WHAT TO DO: Copy the records below exactly, omitting any pictures they contain.

DATA EXCERPTS:
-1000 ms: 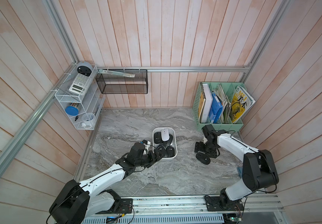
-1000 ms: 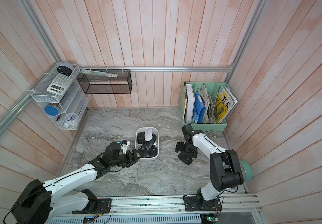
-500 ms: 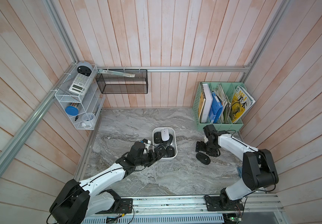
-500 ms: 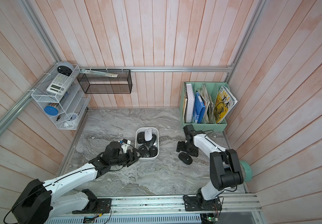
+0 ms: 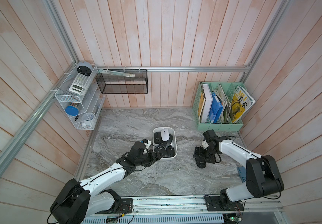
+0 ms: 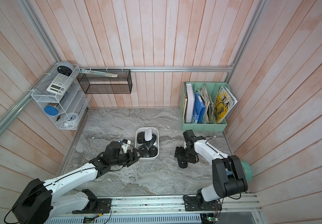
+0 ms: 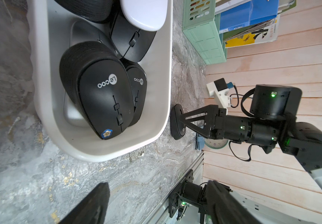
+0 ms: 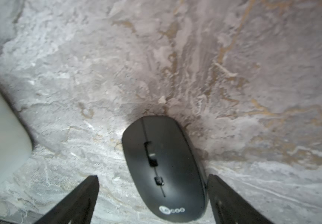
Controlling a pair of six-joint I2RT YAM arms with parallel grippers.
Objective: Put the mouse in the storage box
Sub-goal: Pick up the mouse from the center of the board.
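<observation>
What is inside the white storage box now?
The storage box holds several black mice and one white mouse lying on top. Its floor beneath them is mostly covered.

Mint-green file organizer (image 5: 220,126), books and magazines inside, far right corner of grey marbled desk (image 5: 133,120). Black wire-mesh basket (image 5: 121,85), back wall. White wire rack (image 5: 67,97), left wall: calculator (image 5: 79,84), blue-lidded jar (image 5: 71,111).

The mouse (image 5: 201,164) is black, a low oval with a scroll wheel and a white logo on its back. It lies flat, top up, outside the storage box (image 5: 165,159), apart from its right long side. The storage box is white with rounded corners and low walls. It stands upright and open, packed with black mice (image 5: 170,151) and one white mouse (image 5: 164,134).
</observation>
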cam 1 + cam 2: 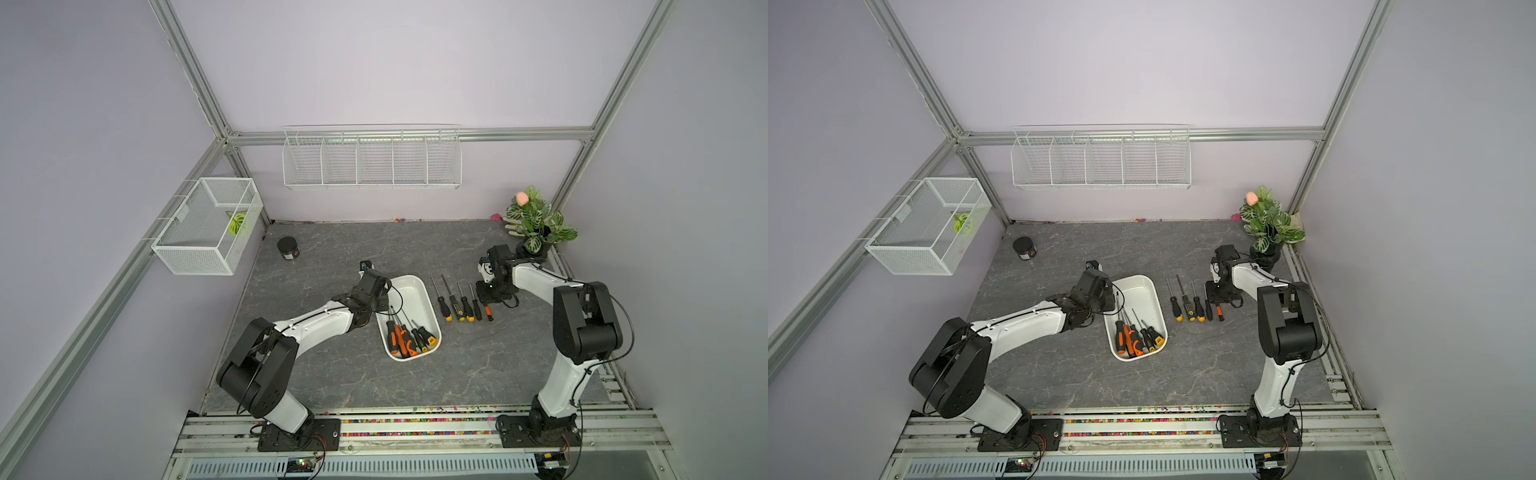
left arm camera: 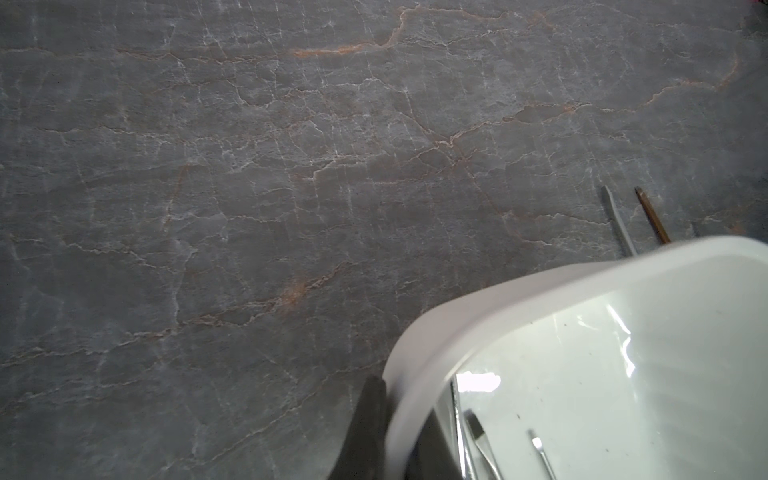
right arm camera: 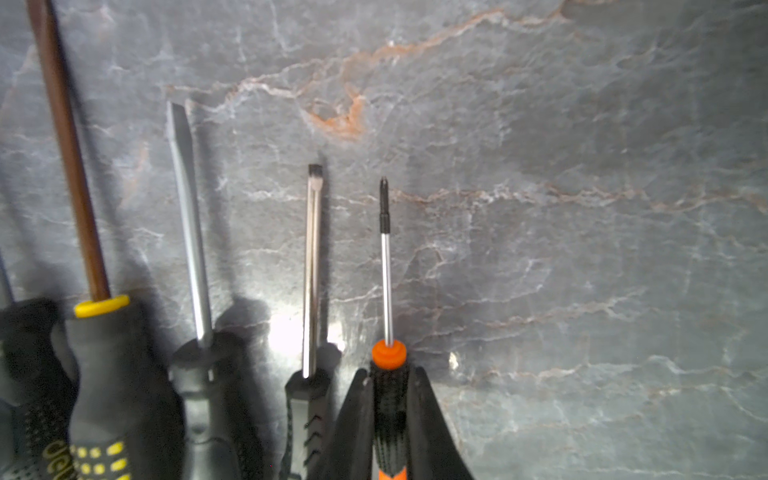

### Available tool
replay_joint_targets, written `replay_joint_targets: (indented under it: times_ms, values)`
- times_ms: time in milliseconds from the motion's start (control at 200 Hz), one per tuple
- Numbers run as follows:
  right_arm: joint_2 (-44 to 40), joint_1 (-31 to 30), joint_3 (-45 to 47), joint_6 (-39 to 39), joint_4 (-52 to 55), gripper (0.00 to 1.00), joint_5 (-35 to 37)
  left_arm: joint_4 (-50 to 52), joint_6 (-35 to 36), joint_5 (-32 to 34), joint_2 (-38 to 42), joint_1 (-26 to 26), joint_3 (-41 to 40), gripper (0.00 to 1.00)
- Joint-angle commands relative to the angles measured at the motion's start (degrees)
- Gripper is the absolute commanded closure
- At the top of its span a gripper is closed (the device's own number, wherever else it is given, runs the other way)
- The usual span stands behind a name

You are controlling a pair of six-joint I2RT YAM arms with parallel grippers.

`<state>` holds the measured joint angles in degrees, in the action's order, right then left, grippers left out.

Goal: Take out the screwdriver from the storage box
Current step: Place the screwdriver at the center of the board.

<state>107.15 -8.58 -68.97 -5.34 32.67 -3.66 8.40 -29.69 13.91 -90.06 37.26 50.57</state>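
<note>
The white storage box point(image 1: 409, 279) point(image 1: 1133, 279) lies mid-table in both top views, with several orange-and-black and yellow-and-black screwdrivers point(image 1: 405, 338) point(image 1: 1137, 338) heaped at its near end. My left gripper point(image 1: 383, 306) point(image 2: 401, 399) is shut on the box's left rim point(image 2: 415, 357), one finger outside and one inside. Right of the box, a row of screwdrivers point(image 1: 457, 305) point(image 1: 1190, 307) lies on the table. My right gripper point(image 1: 487, 303) point(image 3: 390, 374) is shut on the handle of the small orange-and-black screwdriver point(image 3: 387, 282) point(image 1: 489, 313) at the row's right end, low over the table.
A black jar point(image 1: 288, 248) stands at the back left of the grey marble table point(image 1: 332, 374). A potted plant point(image 1: 536, 224) sits in the back right corner behind my right arm. A wire-mesh basket point(image 1: 208, 226) and a long wire rack point(image 1: 372, 160) hang on the walls.
</note>
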Motion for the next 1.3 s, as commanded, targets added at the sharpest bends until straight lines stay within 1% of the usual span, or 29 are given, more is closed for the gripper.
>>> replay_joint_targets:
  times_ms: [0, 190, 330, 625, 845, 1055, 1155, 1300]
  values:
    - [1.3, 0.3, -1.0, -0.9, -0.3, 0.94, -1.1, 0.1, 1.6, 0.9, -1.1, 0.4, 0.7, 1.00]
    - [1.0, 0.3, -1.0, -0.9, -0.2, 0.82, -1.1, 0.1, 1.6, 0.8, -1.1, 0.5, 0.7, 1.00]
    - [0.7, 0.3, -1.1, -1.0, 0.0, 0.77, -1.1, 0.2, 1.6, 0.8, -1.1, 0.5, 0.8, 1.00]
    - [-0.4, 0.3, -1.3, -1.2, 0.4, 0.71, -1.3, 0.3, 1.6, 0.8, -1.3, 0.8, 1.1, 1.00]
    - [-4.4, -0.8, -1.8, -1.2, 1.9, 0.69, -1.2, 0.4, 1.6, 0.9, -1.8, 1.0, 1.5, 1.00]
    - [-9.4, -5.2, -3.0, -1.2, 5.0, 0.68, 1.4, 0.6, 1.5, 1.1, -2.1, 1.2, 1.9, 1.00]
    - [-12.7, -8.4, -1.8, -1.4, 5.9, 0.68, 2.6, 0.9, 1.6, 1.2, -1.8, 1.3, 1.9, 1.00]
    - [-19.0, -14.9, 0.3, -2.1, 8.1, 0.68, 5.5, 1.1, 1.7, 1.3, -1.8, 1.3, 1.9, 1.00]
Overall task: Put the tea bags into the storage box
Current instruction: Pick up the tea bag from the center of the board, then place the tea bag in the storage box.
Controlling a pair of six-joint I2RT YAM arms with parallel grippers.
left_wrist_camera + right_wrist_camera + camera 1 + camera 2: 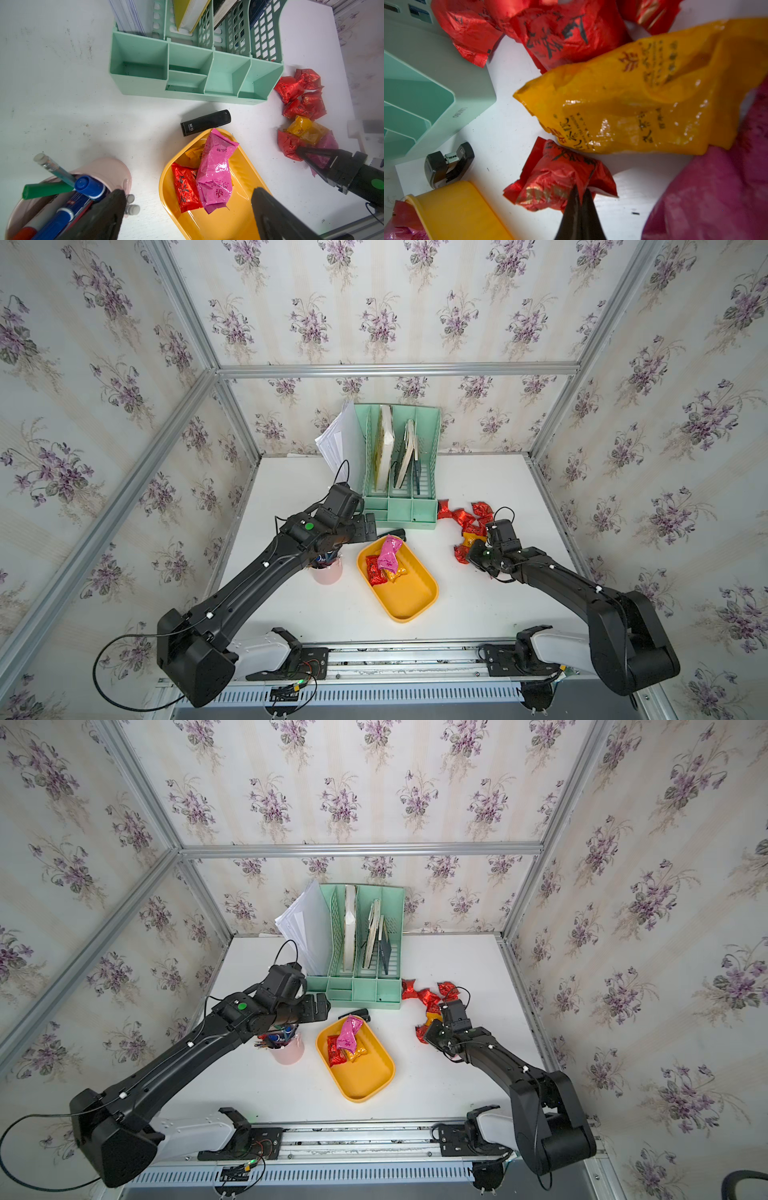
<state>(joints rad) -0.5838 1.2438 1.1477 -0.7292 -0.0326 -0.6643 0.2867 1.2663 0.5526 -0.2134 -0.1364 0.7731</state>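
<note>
The white worktop point(291, 605) is carrying everything, and its matte surface is showing faint scuffs in the left wrist view. At its 12 o'clock edge the mint-green file organizer point(399, 472), rigid plastic with gridded walls, is standing with papers and books in it. Near the middle the storage box point(409, 597), a shallow, glossy yellow-orange tray with rounded corners, is lying slantwise. It is holding at least three tea bags at its 11 o'clock end: a pink sachet point(388, 553) propped against the rim, a red sachet point(373, 570) and an orange sachet point(397, 572). The rest of the tray is lying bare. At the box's 9 o'clock a pink pen cup point(328, 572) is bristling with markers. The task is looking roughly a third done, since the loose tea bags point(467, 516), seven or so crinkly foil packets, mostly red, are lying heaped at the box's 2 o'clock, beside the organizer's corner. The left gripper point(189, 191) is hanging released and empty over the box's 11 o'clock end. The right gripper point(579, 192) is clenching the crimped edge of a red tea bag point(556, 180) at the heap's 6 o'clock end; whether the bag is off the worktop cannot be told. A small black stapler point(205, 122) is lying between organizer and box.
</note>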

SOLVED EXERCISE:
-1000 ms: 
-1000 ms: 
-500 ms: 
-500 ms: 
+0 ms: 
+0 ms: 
+0 ms: 
+0 ms: 
Controlling a pair of six-joint I2RT YAM arms with parallel grippers.
Objective: Put the mouse in the storage box
Sub-goal: Pick up the mouse from the center of the board.
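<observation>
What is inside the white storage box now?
The storage box holds several black mice and one white mouse lying on top. Its floor beneath them is mostly covered.

Mint-green file organizer (image 5: 220,126), books and magazines inside, far right corner of grey marbled desk (image 5: 133,120). Black wire-mesh basket (image 5: 121,85), back wall. White wire rack (image 5: 67,97), left wall: calculator (image 5: 79,84), blue-lidded jar (image 5: 71,111).

The mouse (image 5: 201,164) is black, a low oval with a scroll wheel and a white logo on its back. It lies flat, top up, outside the storage box (image 5: 165,159), apart from its right long side. The storage box is white with rounded corners and low walls. It stands upright and open, packed with black mice (image 5: 170,151) and one white mouse (image 5: 164,134).
</observation>
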cam 1 + cam 2: 
left arm camera: 
right arm camera: 

### Available tool
replay_joint_targets, written `replay_joint_targets: (indented under it: times_ms, values)`
- times_ms: time in milliseconds from the motion's start (control at 200 Hz), one per tuple
- Numbers run as follows:
  right_arm: joint_2 (-44 to 40), joint_1 (-31 to 30), joint_3 (-45 to 47), joint_6 (-39 to 39), joint_4 (-52 to 55), gripper (0.00 to 1.00), joint_5 (-35 to 37)
  left_arm: joint_4 (-50 to 52), joint_6 (-35 to 36), joint_5 (-32 to 34), joint_2 (-38 to 42), joint_1 (-26 to 26), joint_3 (-41 to 40), gripper (0.00 to 1.00)
- Joint-angle commands relative to the angles measured at the motion's start (degrees)
- Gripper is the absolute commanded closure
- At the top of its span a gripper is closed (the device's own number, wherever else it is given, runs the other way)
- The usual span stands behind a name

You are controlling a pair of six-joint I2RT YAM arms with parallel grippers.

`<state>` holds the measured joint angles in degrees, in the action's order, right then left, grippers left out.

Goal: Take out the screwdriver from the storage box
Current step: Place the screwdriver at the center of the board.

<state>107.15 -8.58 -68.97 -5.34 32.67 -3.66 8.40 -29.69 13.91 -90.06 37.26 50.57</state>
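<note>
The white storage box point(image 1: 409, 279) point(image 1: 1133, 279) lies mid-table in both top views, with several orange-and-black and yellow-and-black screwdrivers point(image 1: 405, 338) point(image 1: 1137, 338) heaped at its near end. My left gripper point(image 1: 383, 306) point(image 2: 401, 399) is shut on the box's left rim point(image 2: 415, 357), one finger outside and one inside. Right of the box, a row of screwdrivers point(image 1: 457, 305) point(image 1: 1190, 307) lies on the table. My right gripper point(image 1: 487, 303) point(image 3: 390, 374) is shut on the handle of the small orange-and-black screwdriver point(image 3: 387, 282) point(image 1: 489, 313) at the row's right end, low over the table.
A black jar point(image 1: 288, 248) stands at the back left of the grey marble table point(image 1: 332, 374). A potted plant point(image 1: 536, 224) sits in the back right corner behind my right arm. A wire-mesh basket point(image 1: 208, 226) and a long wire rack point(image 1: 372, 160) hang on the walls.
</note>
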Motion for the next 1.3 s, as commanded, targets added at the sharpest bends until straight lines stay within 1% of the usual span, or 29 are given, more is closed for the gripper.
>>> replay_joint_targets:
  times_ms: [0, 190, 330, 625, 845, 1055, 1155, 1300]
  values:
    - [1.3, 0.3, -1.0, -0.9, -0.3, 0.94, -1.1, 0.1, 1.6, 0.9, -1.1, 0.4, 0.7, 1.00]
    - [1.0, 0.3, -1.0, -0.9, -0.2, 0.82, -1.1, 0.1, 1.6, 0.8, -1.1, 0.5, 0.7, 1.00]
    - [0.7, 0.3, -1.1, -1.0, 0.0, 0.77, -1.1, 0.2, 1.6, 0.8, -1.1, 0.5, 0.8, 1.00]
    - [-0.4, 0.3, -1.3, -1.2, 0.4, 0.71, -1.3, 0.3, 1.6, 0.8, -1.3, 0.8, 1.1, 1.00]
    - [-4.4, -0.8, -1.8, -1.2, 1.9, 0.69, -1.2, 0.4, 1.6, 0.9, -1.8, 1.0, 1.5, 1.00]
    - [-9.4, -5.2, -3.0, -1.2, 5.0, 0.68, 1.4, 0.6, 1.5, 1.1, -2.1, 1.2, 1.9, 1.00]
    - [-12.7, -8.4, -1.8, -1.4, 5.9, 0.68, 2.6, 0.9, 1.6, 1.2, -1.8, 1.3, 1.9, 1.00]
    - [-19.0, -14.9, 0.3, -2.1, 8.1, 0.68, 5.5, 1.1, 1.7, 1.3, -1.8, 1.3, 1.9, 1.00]
Overall task: Put the tea bags into the storage box
Current instruction: Pick up the tea bag from the center of the board, then place the tea bag in the storage box.
Controlling a pair of six-joint I2RT YAM arms with parallel grippers.
left_wrist_camera + right_wrist_camera + camera 1 + camera 2: 
<state>(joints rad) -0.5838 1.2438 1.1477 -0.7292 -0.0326 -0.6643 0.2867 1.2663 0.5526 -0.2134 -0.1364 0.7731</state>
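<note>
The white worktop point(291, 605) is carrying everything, and its matte surface is showing faint scuffs in the left wrist view. At its 12 o'clock edge the mint-green file organizer point(399, 472), rigid plastic with gridded walls, is standing with papers and books in it. Near the middle the storage box point(409, 597), a shallow, glossy yellow-orange tray with rounded corners, is lying slantwise. It is holding at least three tea bags at its 11 o'clock end: a pink sachet point(388, 553) propped against the rim, a red sachet point(373, 570) and an orange sachet point(397, 572). The rest of the tray is lying bare. At the box's 9 o'clock a pink pen cup point(328, 572) is bristling with markers. The task is looking roughly a third done, since the loose tea bags point(467, 516), seven or so crinkly foil packets, mostly red, are lying heaped at the box's 2 o'clock, beside the organizer's corner. The left gripper point(189, 191) is hanging released and empty over the box's 11 o'clock end. The right gripper point(579, 192) is clenching the crimped edge of a red tea bag point(556, 180) at the heap's 6 o'clock end; whether the bag is off the worktop cannot be told. A small black stapler point(205, 122) is lying between organizer and box.
</note>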

Nothing more remains to be done for this exercise.